LR 5.4-01 With respect to 5.4.1.2, electrical equipment not of a
certified safe type shall be automatically disconnected in the event of abnormal
conditions involving gas hazards, see 2.2.4.
LR 5.4-02 Premixed engines using fuel gas mixed with air before
the turbocharger shall be ESD protected.
LR 5.4-03 Regulations for gas turbines are located in 10.5.
5.5 Regulations for gas safe machinery space
5.5.1 A single failure within the fuel system shall not lead to a gas release into
the machinery space.
5.5.2 All fuel piping within machinery space boundaries shall be enclosed in a gas
tight enclosure in accordance with 9.6.
5.6 Regulations for ESD-protected
machinery spaces
5.6.1 ESD protection shall be limited to machinery spaces that are
certified for periodically unattended operation.

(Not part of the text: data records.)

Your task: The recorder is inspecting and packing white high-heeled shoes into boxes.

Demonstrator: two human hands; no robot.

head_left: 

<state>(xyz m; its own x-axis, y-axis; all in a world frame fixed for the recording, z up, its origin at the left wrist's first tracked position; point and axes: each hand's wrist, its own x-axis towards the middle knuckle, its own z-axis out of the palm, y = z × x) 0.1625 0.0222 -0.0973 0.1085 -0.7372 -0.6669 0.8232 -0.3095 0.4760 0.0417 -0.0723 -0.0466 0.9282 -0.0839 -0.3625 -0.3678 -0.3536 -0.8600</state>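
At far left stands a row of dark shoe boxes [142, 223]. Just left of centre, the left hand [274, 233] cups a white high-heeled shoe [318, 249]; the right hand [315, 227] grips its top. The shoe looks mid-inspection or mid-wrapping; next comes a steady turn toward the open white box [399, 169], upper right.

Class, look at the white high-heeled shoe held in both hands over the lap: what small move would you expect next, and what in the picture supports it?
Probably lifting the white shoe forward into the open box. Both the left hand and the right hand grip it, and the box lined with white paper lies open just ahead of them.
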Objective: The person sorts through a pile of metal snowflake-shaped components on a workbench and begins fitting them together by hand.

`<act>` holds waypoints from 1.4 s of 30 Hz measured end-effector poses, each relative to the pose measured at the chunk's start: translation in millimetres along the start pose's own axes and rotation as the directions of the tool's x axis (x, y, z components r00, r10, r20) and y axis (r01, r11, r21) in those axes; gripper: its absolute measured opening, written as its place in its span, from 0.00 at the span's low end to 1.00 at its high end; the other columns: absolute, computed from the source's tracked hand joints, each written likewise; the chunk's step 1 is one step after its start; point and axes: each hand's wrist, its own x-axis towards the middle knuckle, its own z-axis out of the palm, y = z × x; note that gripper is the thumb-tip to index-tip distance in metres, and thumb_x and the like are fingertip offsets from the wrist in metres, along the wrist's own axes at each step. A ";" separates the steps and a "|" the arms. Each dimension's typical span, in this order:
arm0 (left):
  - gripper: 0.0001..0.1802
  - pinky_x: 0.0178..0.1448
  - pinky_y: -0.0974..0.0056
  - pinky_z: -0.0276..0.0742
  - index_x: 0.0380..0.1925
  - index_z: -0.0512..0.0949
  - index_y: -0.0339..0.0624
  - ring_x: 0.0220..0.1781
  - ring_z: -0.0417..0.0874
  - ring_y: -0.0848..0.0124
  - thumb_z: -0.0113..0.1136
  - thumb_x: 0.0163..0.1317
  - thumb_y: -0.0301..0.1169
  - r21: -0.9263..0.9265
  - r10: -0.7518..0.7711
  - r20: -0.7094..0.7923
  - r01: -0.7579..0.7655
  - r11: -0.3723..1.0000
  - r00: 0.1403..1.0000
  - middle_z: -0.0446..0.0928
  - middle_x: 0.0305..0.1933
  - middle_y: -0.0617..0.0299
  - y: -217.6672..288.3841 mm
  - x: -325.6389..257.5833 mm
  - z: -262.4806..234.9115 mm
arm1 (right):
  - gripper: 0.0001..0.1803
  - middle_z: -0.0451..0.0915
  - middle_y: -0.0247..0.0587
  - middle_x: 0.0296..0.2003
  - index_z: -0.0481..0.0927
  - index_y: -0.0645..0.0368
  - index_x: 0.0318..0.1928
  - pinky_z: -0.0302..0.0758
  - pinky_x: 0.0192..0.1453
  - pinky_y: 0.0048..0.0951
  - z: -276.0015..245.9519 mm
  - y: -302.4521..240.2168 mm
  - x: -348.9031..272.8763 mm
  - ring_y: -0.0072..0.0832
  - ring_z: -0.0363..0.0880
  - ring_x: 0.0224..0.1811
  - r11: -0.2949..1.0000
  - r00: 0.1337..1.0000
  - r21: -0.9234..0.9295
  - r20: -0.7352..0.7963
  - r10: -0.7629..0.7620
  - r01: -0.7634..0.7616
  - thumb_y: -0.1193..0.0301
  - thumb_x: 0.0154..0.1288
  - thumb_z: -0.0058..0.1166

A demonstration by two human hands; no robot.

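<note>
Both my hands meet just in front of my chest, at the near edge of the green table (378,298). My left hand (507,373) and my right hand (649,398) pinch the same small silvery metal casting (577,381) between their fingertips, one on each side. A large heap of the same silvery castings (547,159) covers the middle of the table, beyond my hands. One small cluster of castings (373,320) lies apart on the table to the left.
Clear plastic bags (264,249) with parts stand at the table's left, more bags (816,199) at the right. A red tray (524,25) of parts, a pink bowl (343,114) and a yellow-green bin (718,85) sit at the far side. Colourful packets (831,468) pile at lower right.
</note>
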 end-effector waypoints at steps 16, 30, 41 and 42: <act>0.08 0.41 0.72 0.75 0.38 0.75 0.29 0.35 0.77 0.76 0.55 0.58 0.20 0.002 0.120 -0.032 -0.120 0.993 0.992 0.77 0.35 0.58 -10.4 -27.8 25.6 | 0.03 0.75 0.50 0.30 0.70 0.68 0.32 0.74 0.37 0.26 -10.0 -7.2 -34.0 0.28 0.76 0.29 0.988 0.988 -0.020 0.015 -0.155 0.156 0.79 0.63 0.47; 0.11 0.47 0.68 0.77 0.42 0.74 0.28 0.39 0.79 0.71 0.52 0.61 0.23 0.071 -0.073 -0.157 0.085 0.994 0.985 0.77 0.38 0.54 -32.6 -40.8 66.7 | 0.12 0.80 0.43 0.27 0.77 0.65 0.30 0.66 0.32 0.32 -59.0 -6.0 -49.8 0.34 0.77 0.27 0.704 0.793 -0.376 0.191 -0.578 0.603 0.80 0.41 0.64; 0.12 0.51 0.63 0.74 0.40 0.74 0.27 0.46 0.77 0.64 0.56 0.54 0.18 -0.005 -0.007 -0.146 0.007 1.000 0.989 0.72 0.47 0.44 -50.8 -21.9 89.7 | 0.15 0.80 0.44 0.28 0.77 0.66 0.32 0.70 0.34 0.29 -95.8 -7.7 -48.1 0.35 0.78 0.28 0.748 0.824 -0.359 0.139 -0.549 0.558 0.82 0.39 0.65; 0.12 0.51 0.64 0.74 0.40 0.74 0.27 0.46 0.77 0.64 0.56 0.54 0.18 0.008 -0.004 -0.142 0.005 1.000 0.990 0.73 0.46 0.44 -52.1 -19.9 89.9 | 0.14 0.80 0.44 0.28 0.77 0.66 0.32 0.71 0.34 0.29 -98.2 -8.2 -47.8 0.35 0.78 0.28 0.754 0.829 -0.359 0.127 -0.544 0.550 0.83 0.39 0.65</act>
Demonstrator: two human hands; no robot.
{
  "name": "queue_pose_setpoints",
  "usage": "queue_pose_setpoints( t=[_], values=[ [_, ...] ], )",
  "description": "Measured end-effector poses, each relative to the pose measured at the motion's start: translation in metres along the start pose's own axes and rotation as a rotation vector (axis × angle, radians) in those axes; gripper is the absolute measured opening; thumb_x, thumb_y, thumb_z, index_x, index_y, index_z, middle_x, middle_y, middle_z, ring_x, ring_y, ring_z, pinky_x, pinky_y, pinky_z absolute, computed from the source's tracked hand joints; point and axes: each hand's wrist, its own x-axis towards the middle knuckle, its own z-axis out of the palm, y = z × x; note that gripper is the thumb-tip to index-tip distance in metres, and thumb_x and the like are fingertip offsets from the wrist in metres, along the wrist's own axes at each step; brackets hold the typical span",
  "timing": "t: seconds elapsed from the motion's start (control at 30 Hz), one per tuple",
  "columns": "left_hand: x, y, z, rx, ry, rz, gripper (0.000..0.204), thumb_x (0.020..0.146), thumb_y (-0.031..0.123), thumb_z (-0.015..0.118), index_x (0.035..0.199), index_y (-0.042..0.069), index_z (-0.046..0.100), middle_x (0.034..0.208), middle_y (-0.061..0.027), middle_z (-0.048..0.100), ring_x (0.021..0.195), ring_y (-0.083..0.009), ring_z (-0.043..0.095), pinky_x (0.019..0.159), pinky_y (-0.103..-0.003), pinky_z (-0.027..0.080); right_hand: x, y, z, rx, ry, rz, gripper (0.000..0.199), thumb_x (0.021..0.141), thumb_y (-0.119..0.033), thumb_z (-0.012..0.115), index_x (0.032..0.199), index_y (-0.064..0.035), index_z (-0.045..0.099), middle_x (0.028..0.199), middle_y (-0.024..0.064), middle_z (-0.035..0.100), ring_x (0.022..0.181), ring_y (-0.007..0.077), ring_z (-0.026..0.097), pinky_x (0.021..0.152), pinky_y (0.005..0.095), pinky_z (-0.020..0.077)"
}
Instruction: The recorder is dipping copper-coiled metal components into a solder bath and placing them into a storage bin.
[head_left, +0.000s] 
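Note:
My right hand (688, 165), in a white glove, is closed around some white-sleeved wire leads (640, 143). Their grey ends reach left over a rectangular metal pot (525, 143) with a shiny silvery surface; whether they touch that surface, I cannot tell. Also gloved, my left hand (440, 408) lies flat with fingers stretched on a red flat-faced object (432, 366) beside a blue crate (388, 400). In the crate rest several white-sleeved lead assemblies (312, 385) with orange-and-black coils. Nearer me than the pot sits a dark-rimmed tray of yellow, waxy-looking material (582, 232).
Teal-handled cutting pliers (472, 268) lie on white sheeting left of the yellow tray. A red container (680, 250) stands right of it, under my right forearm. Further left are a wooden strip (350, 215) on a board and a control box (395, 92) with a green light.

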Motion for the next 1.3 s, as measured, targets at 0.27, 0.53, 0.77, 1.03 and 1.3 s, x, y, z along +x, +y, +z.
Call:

5.6.2 Measures shall be applied to protect against explosion, damage of
areas outside of the machinery space and ensure redundancy of power supply. The
following arrangement shall be provided but may not be limited to:
- .1 gas detector;
- .2 shutoff valve;
- .3 redundancy; and
- .4 efficient ventilation.
LR 5.6-01 A description of the ESD philosophy is to be submitted
demonstrating how the probability of a gas explosion will be minimised and is to
include the following as a minimum:
(a) a hazardous area classification study in accordance with 60079-10-1,
see 12.3;
(b) the risk assessment described in 4.2;
(c) the systems and equipment which will be isolated;
(d) the systems and equipment which will remain operational;
(e) ventilation rates during ESD procedure;
(f) performance of gas detection systems when high ventilation rates are
present and;
(g) equipment classification for the certified safe type which is to
remain operational.
5.6.3 Gas supply piping within machinery spaces may be accepted without a
gastight external enclosure on the following conditions:
- .1 Engines for generating propulsion power and electric power
shall be located in two or more machinery spaces not having any common
boundaries unless it can be documented that a single casualty will not affect
both spaces.
- .2 The gas machinery space shall contain only a minimum of such
necessary equipment, components and systems as are required to ensure that the
gas machinery maintains its function.
- .3 A fixed gas detection system arranged to automatically shutdown
the gas supply, and disconnect all electrical equipment or installations not of
a certified safe type, shall be fitted.
5.6.4 Distribution of engines between the different machinery spaces
shall be such that shutdown of fuel supply to any one machinery space does not lead
to an unacceptable loss of power.
LR 5.6-02 Where gas leakage in an ESD-protected machinery space would result
in the shutdown of the engine(s) in that space, sufficient propulsion and
manoeuvring capability including essential and safety systems is to be maintained.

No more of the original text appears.